27.07.2017 - 20:00 Uhr
FensterbachOberpfalz

Kurioses aus dem Fensterbacher Gemeinderat Schlappe für FFW-Bedarfsplan

Mit einer 8:6-Mehrheit hat der Fensterbacher Gemeinderat den seit Dezember vorliegenden Bedarfsplan für die drei zur Kommune gehörenden Feuerwehren Dürnsricht, Högling und Wolfring abgelehnt. Vor einer Zuhörer-Rekordkulisse wurde kontrovers debattiert.

von Autor HOUProfil

Die Erstellung eines FFW-Bedarfsplans war 2016 beschlossen worden. Ein Fachunternehmen aus Maxhütte-Haidhof erarbeitete ihn für 7000 Euro und legte die Ergebnisse auf weit über 100 Seiten im Dezember vor. Nun, ein gutes halbes Jahr später, sollte der Plan verabschiedet und als Leitfaden fixiert werden. Doch das geschah nicht.

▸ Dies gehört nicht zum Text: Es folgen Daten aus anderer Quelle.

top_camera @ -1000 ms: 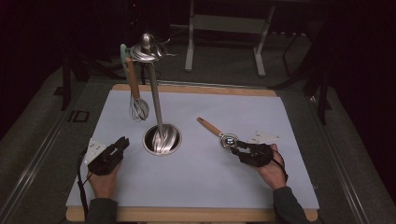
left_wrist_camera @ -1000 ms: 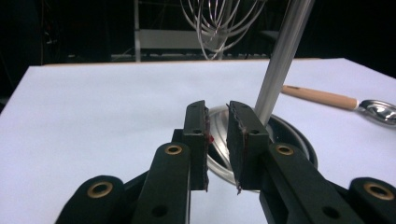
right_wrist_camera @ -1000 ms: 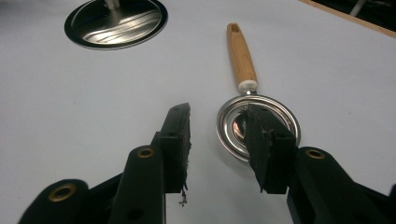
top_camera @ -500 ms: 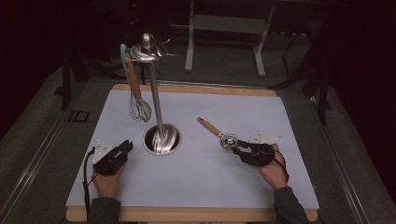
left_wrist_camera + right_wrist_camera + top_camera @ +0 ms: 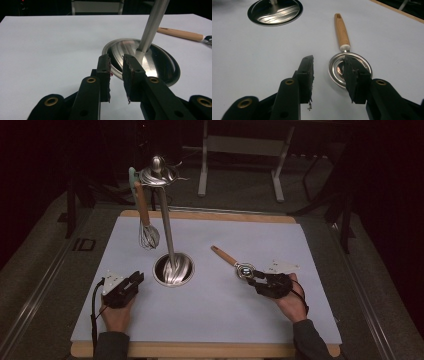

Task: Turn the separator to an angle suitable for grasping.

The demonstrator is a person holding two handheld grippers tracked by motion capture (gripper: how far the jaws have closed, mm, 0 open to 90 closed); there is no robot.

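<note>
The small round steel strainer with a light wooden handle [image 5: 234, 262] lies flat on the pale surface [image 5: 310, 310], right of centre in the high view, its handle running toward the upper left. In the right gripper view its steel ring [image 5: 350, 70] sits low and right of centre, the handle pointing to the top of the frame. The right gripper [image 5: 329, 75] stands partly open with nothing between its pads; its right-hand pad overlaps the ring and its left-hand pad stands on bare surface, so the strainer is not yet gripped.

To take it well, I would slide the gripper sideways until the pads straddle the neck where ring meets handle, then close there. A bite on the thin rim would probably slip or tip the bowl.

The left gripper [image 5: 131, 282], at the lower left of the high view, is also partly open and empty, its jaws having just been opening. In the left gripper view its tips [image 5: 116, 68] sit just short of the round steel base [image 5: 160, 65].

That base carries a tall steel post with a hook crown [image 5: 165, 220], just left of centre. A wire whisk with a wooden handle [image 5: 145, 217] hangs from it at upper left. Hanging the strainer would mean steering clear of the whisk and the post.
</note>
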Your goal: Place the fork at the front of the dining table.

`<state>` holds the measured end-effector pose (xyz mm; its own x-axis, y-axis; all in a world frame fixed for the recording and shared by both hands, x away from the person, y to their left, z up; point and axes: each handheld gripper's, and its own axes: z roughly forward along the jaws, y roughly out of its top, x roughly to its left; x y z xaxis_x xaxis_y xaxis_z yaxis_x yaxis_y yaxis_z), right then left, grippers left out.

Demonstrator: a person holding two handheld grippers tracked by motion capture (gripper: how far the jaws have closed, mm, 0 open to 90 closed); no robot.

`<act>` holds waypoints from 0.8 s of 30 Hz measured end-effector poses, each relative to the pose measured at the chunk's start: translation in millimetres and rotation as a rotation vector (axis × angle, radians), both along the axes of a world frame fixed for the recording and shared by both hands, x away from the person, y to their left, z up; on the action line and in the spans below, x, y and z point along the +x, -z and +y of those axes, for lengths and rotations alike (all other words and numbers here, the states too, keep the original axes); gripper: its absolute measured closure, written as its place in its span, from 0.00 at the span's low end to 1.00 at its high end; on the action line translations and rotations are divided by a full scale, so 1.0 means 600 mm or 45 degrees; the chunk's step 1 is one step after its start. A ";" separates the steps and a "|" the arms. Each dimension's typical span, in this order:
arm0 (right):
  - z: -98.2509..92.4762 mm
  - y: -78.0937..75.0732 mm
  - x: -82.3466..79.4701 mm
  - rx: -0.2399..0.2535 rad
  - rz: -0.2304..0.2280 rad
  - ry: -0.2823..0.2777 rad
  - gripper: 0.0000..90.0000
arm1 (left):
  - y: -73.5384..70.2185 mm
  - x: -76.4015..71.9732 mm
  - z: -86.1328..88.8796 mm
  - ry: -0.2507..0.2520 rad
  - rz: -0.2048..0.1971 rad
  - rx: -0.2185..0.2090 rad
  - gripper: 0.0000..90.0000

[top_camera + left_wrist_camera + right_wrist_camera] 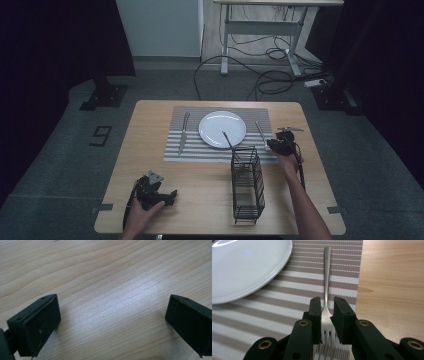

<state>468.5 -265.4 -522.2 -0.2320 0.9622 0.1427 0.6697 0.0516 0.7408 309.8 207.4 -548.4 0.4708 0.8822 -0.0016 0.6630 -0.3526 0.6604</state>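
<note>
A: High view. Right gripper (276,145) sits at the placemat's (172,150) near right corner, over the fork (260,131) that lies just right of the plate (222,129). Wire caddy (247,184) stands close on its left. Left gripper (159,196) rests low on the worktop (210,200), well apart from everything.

B: And a knife (184,132) beyond the plate, one utensil leaning on the plate itself?

A: Yes. Left gripper view: jaws spread wide, nothing between them, bare wood under them.

B: Right gripper view?

A: Jaws nearly closed around the fork (327,277) at its neck, tines toward the gripper (327,315), handle running away along the mat. A thin gap shows each side, so I judge the pads not yet pressing. The fork lies flat on the stripes.

B: So the step is gripping the fork.

A: Likely. Next calls for closing fully and lifting without the thin neck twisting.
</note>
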 end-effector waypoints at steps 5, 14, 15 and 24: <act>-0.012 -0.011 -0.032 -0.015 -0.018 -0.054 0.84 | 0.000 0.000 0.000 0.000 0.000 0.000 0.00; -0.023 -0.007 -0.070 -0.039 0.002 -0.109 0.84 | 0.000 0.001 0.000 0.003 -0.002 0.000 0.00; -0.023 -0.007 -0.070 -0.039 0.002 -0.109 0.84 | 0.000 0.001 0.000 0.003 -0.002 0.000 0.00; 0.005 0.008 -0.062 -0.050 0.001 -0.123 0.86 | 0.000 0.001 0.000 0.003 -0.003 0.000 0.00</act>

Der Sitzungssaal im Rathaus platzte wegen des Andrangs aus den Nähten, als die Diskussion begann. "Für künftige Entscheidungen richtungsweisend", nannte Bürgermeister Christian Ziegler die vorliegende Expertise. Seinen Worten schloss sich Franz Ziegelmeier (WG Wolfring) an: "Wir wollten eine Richtlinie und wir haben sie jetzt", unterstrich er. Marlene Groitl (WG Dürnsricht) legte nach: "Eine Richtschnur für unser Handeln. Aber es wird wohl Einzelfallentscheidungen geben müssen." Pro und Kontra wechselten sich ab. Auch Kritik am Gutachter wurde laut.

"Müsste" oder "sollte"

Florian Adam (WG Högling) monierte, dass in dem Entwurf stets nur von "müsste" oder "sollte" die Rede sei. Vizebürgermeister Josef Sturm (WG Högling) meinte: "Manches ist im Plan übertrieben. Er ist nicht annehmbar, ich bin enttäuscht."

Das ging so weiter. Bis nach einer knappen Stunde die Entscheidung fiel: Der Feuerwehr-Bedarfsplan wurde mit 8:6 Stimmen abgelehnt. Weil aber so ein Plan existieren muss, war dadurch eine möglicherweise sehr fatale Situation entstanden. Denn Zuschüsse der öffentlichen Hand sind an das Vorhandensein eines solchen Papiers gebunden.

Das Thema "Feuerwehr" blieb auf der Tagesordnung. In Högling soll ein neues Gerätehaus entstehen. Ein Standort an der Hansenbergstraße würde dafür favorisiert. Er wurde mit Mehrheit angenommen, wobei nun (Bürgermeister Ziegler: "Eine Hausaufgabe für die örtliche Wehr") ein Architekt gefunden werden soll, der skizzenhaft und ohne Details eine Vorplanung liefert, dazu auch eine Kostenermittlung.

Dringend empfohlen

Es folgte der Punkt, der die FFW Wolfring in Mannschaftsstärke hatte aufmarschieren lassen. Die Truppe braucht nach 30 Jahren ein neues Löschfahrzeug. Sollte es ein LF10 sein oder ein besser ausgestattetes LF20, wie es der Bedarfsplan-Ersteller wegen eines möglichen Schadensfalles im Bereich der Gasfirma Tyczka bei Freihöls dringend empfohlen hatte?

"Wäre Pflicht"

Der Bürgermeister hatte sich vorab mit Kostenanalysen beschäftigt. Ergebnis: Beide Fahrzeugtypen kosten jeweils über 300 000 Euro. Erstaunlich aber: Bei der Anschaffung eines LF10 kämen, eingedenk staatlicher Zuschüsse, 213000 Euro Eigenanteil auf die Gemeinde zu und beim LF20 rund 200 000 Euro. Also doch die größere Lösung? "Aber für Zuschüsse wäre ein vorhandener Bedarfsplan Pflicht", beschrieb Gemeinderat Ziegelmeier die nun geschaffene Lage.

"Wir fassen hier womöglich Beschluss und kriegen dann keine Zuschüsse", kommentierte Carl Graf zu Eltz (WG Wolfring) einleuchtend die Situation. Das führte letztlich zu dem Umstand: Es gab vorerst keine Abstimmung: Entscheidung vertagt.